VAN GOGH Vincent Le semeur (d’après Jean-François Millet, 1850), 1889, collection privée 

 

 

 

     En cette fin du mois d’août 1889, Vincent Van Gogh ne va pas bien…

    Depuis de nombreux mois, il est enfermé à l’hospice de Saint-Rémy-de-Provence, dans ce Midi où il est arrivé il y a seulement un et demi. Il veut repartir vers le Nord. Le soleil ne lui réussit pas… Il ne le sait pas encore, dans huit mois, en mai 1890, il reprendra le train pour Auvers-sur-Oise, une commune de la région parisienne, où il retrouvera le docteur Gachet qui sera chargé par son frère Théo de s’occuper de lui.

   Vincent manque de confiance dans ses capacités physiques pour entreprendre un voyage : « Je suis étonné qu’avec les idées modernes que j’ai, moi si ardent admirateur de Zola, de Goncourt et des choses artistiques que je sens tellement, j’aie des crises comme en aurait un superstitieux et qu’il me vient des idées religieuses embrouillées et atroces telles que jamais je n’en ai eu dans ma tête dans le nord. »

    Pour le moment, l’artiste vient de sortir d’une longue et violente crise. Ne pouvant sortir, il travaille d’arrache-pied dans sa chambre : « Je laboure comme un vrai possédé. J’ai une fureur sourde de travail plus que jamais. Et je crois que ça contribuera à me guérir. Peut-être m’arrivera-t-il une chose comme celle dont parle Eugène Delacroix : « J’ai trouvé la peinture lorsque je n’avais plus ni dents ni souffle ». 

   N’ayant pas de modèles, il demande à son frère Théo de lui envoyer des gravures de ses peintres préférés. Parmi ces gravures, il entreprend de copier les travaux des champs, dont « Le semeur », de Jean-François Millet. Il ne veut pas faire de simple copie des toiles du peintre mais souhaite en faire une interprétation personnelle : sa propre musique…

 

 

Lettre à Théo – vers le 20 septembre 1889

 

« J’ai à présent 7 copies sur les dix des « travaux des champs » de Millet.

Je peux t’assurer que cela m’intéresse énormément de faire des copies et que n’ayant pour le moment pas de modèles cela fera que pourtant je ne perdrai pas de vue la figure.

En outre cela me fera une décoration d’atelier pour moi ou un autre.

Ce que je cherche là-dedans et pourquoi il me semble bon de les copier, je vais tâcher de te le dire.
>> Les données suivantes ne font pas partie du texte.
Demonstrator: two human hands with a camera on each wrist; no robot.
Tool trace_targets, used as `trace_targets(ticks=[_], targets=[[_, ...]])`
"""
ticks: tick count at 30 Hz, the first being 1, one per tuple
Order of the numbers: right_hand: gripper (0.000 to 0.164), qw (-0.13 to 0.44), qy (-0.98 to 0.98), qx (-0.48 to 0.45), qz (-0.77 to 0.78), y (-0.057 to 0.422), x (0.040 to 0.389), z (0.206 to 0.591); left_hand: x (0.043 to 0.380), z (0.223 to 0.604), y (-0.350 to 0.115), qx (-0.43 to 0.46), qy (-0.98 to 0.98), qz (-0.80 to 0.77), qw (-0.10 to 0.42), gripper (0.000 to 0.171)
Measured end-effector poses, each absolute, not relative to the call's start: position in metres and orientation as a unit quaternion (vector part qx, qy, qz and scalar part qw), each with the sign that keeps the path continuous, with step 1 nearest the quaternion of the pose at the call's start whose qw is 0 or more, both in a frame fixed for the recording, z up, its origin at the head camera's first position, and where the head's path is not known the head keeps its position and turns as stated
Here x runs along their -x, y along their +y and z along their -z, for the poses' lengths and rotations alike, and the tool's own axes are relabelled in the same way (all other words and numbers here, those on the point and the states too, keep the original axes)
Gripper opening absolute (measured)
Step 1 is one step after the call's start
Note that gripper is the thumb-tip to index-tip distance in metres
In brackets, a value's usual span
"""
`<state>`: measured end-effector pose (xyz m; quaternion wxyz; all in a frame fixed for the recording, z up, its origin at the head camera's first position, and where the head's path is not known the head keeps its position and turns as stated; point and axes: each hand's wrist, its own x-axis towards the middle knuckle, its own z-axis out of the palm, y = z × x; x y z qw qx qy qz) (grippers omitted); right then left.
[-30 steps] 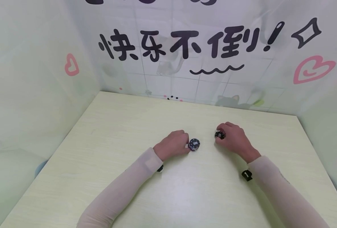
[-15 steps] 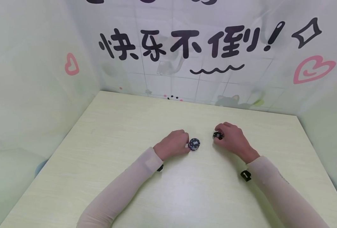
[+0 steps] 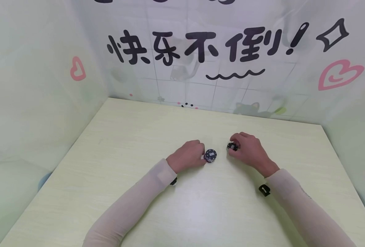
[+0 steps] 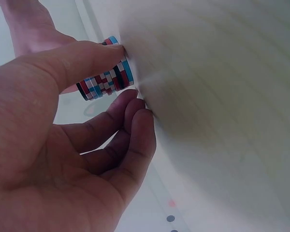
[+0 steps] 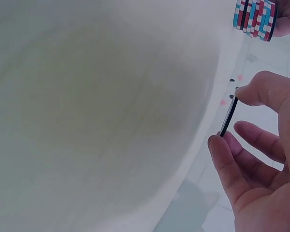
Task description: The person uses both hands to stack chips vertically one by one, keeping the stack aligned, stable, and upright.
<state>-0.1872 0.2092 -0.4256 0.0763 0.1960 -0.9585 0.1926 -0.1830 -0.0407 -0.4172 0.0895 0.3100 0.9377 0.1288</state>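
Note:
A short stack of poker chips [image 3: 210,156] in red, blue, white and black stands on the table, topped by a black chip marked 100. My left hand [image 3: 187,156] is at the stack's left side. In the left wrist view its thumb and curled fingers lie about the stack's edges [image 4: 106,82]. My right hand [image 3: 251,151] pinches a single black poker chip [image 3: 232,146] by its edges between thumb and fingertips. The right wrist view shows that chip [image 5: 228,116] edge-on, apart from the stack and off the tabletop.
The pale wood-patterned table [image 3: 133,130] ends at a printed back wall [image 3: 201,92] with large dark lettering. Side walls stand at left and right. A black wrist device [image 3: 264,190] shows beneath the right sleeve.
My right hand has moved a little left with the black poker chip, bringing it nearer the stack. My left hand and the stack have stayed in place.

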Motion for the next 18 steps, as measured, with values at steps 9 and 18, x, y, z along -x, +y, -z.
trace_targets(ticks=[9,18], targets=[[0.021,0.111,-0.950,-0.209,-0.206,0.2044,0.1842,0.4248,0.1836,0.4160,-0.0404,-0.307,0.939,-0.125,0.094,0.020],[0.020,0.131,-0.941,-0.218,-0.222,0.2007,0.1832,0.4247,0.1852,0.4171,-0.0403,-0.309,0.938,-0.123,0.095,0.020]])
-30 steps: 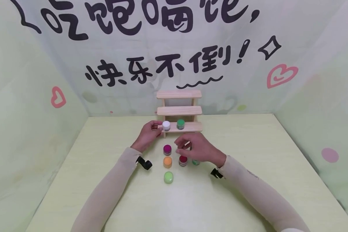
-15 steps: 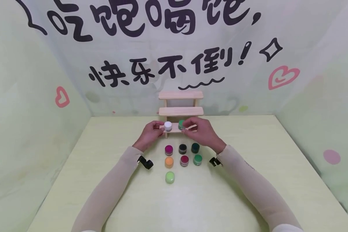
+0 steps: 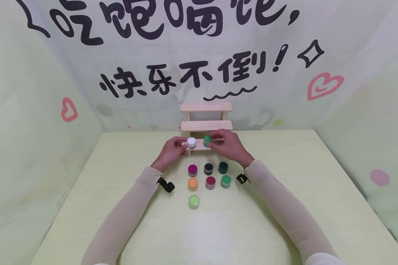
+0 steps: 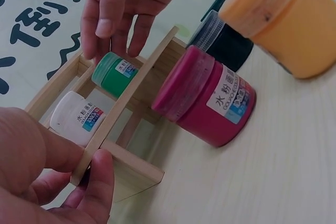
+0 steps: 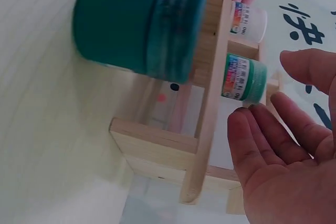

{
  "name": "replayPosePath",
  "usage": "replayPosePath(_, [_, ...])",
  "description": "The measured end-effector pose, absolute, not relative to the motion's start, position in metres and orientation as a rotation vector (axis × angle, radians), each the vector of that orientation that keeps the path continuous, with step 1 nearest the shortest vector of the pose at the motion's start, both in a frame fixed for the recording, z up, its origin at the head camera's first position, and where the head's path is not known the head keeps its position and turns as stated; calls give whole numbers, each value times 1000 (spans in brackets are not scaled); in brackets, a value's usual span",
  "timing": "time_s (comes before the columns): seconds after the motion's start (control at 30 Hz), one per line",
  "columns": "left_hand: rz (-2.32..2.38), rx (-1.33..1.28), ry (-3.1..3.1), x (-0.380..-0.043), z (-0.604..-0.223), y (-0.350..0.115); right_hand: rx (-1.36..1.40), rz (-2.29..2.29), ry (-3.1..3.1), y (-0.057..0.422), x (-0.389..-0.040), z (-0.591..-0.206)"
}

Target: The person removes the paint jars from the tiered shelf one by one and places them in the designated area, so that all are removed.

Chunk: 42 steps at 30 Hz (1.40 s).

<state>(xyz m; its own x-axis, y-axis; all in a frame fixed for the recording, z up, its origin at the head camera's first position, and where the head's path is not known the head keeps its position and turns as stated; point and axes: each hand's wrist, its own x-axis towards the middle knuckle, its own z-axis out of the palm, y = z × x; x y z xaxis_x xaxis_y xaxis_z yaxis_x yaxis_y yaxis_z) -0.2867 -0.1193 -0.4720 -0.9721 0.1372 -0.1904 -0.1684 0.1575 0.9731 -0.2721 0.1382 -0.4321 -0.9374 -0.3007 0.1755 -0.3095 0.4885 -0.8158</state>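
A three-tier wooden display rack (image 3: 206,125) stands at the back of the table. On its lowest shelf sit a white paint jar (image 3: 191,142) and, to its right, a green paint jar (image 3: 207,141). My left hand (image 3: 170,152) pinches the left end of that shelf beside the white jar, thumb and fingers on either side of the board (image 4: 94,148). My right hand (image 3: 233,148) is at the right side of the green jar. In the right wrist view its relaxed fingers (image 5: 252,135) lie close to the jar, with the thumb standing apart from it.
Several paint jars stand in front of the rack: magenta (image 3: 192,169), black (image 3: 208,169), dark teal (image 3: 223,168), orange (image 3: 192,184), red (image 3: 210,182) and green (image 3: 226,181). A light green jar (image 3: 194,201) is nearest. A printed cloth (image 3: 146,110) hangs behind.
My right hand has moved from above the front jars, back and up to the green jar on the shelf. The left hand has stayed at the shelf's left end.
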Motion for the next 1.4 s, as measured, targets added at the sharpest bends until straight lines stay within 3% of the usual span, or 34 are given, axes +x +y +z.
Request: replayPosePath(1.4, [2063,-42,2096,-283,-478,-119,524,1427,-2769,139,-277,-440])
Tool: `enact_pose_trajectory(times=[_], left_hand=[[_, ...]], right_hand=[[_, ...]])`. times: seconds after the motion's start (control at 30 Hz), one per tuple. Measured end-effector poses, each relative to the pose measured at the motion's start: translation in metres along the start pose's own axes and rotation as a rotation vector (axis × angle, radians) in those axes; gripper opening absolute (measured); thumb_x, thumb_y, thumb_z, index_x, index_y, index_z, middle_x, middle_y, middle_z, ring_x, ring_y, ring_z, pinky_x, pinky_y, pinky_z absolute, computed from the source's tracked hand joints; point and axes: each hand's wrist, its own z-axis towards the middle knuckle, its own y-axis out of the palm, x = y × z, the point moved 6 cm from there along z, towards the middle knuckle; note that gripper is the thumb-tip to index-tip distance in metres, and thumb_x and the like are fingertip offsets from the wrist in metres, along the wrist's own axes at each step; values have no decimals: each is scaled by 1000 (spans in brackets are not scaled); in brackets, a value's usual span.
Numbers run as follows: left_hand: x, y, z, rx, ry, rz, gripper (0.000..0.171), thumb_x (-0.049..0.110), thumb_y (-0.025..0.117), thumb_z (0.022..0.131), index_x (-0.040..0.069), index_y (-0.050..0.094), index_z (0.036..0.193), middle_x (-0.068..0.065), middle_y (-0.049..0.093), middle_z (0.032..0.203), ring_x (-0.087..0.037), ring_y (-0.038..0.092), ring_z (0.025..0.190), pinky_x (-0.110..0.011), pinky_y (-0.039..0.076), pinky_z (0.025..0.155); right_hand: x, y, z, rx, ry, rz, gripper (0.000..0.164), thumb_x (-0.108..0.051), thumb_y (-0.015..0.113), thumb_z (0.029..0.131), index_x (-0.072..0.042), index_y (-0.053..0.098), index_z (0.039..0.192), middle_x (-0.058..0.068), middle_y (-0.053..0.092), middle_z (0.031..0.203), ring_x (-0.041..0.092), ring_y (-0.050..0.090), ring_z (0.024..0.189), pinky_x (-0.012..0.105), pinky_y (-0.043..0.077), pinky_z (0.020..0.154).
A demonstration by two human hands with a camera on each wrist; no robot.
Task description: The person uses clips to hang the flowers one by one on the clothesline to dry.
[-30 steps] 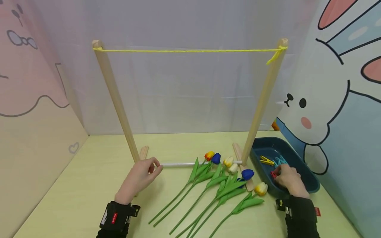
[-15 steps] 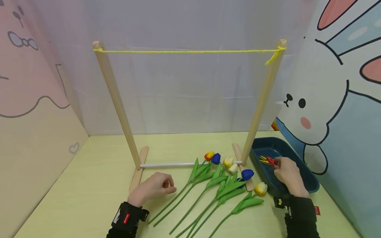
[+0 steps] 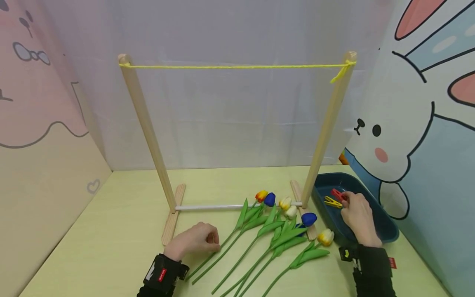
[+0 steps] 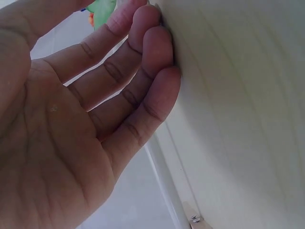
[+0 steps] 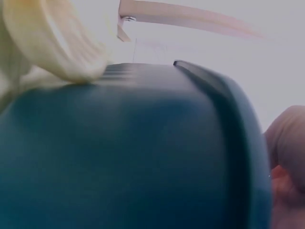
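My left hand [image 3: 196, 241] rests low on the table, fingers loosely bent. Its fingertips [image 4: 159, 45] are right at the tabletop, and in the head view they reach the leftmost green tulip stem [image 3: 202, 264]. Over the dark blue tub [image 3: 387, 235], my right hand [image 3: 358, 216] pinches a red clothespin [image 3: 337, 194]. A yellow clothespin [image 3: 332, 202] lies in the tub just beside the fingers. The light blue clips seen earlier are hidden by the hand. The right wrist view mostly shows the tub's side [image 5: 143, 157], with a pale tulip head [image 5: 57, 43] close by.
Several artificial tulips lie slanted across the table, with orange [image 3: 261, 195], blue [image 3: 309, 219] and white-yellow [image 3: 325, 237] heads. Behind them stands a wooden frame with a left post [image 3: 148, 132], right post [image 3: 328, 132], yellow string [image 3: 237, 67] and white bottom rod [image 3: 211, 207].
My left hand has come down from the frame's left foot to the tulip stems. My right hand has shifted the red clothespin up and away within the tub, past the yellow one.
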Motion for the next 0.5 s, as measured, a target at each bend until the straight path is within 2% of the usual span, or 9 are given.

On nous demande à nous autres peintres toujours de composer nous-mêmes et de n’être que compositeurs.

Soit – mais dans la musique il n’en est pas ainsi et si telle personne jouera du Beethoven elle y ajoutera son interprétation personnelle – en musique et alors surtout pour le chant l’interprétation d’un compositeur est quelque chose, et il n’est pas de rigueur qu’il n’y a que le compositeur qui joue ses propres compositions.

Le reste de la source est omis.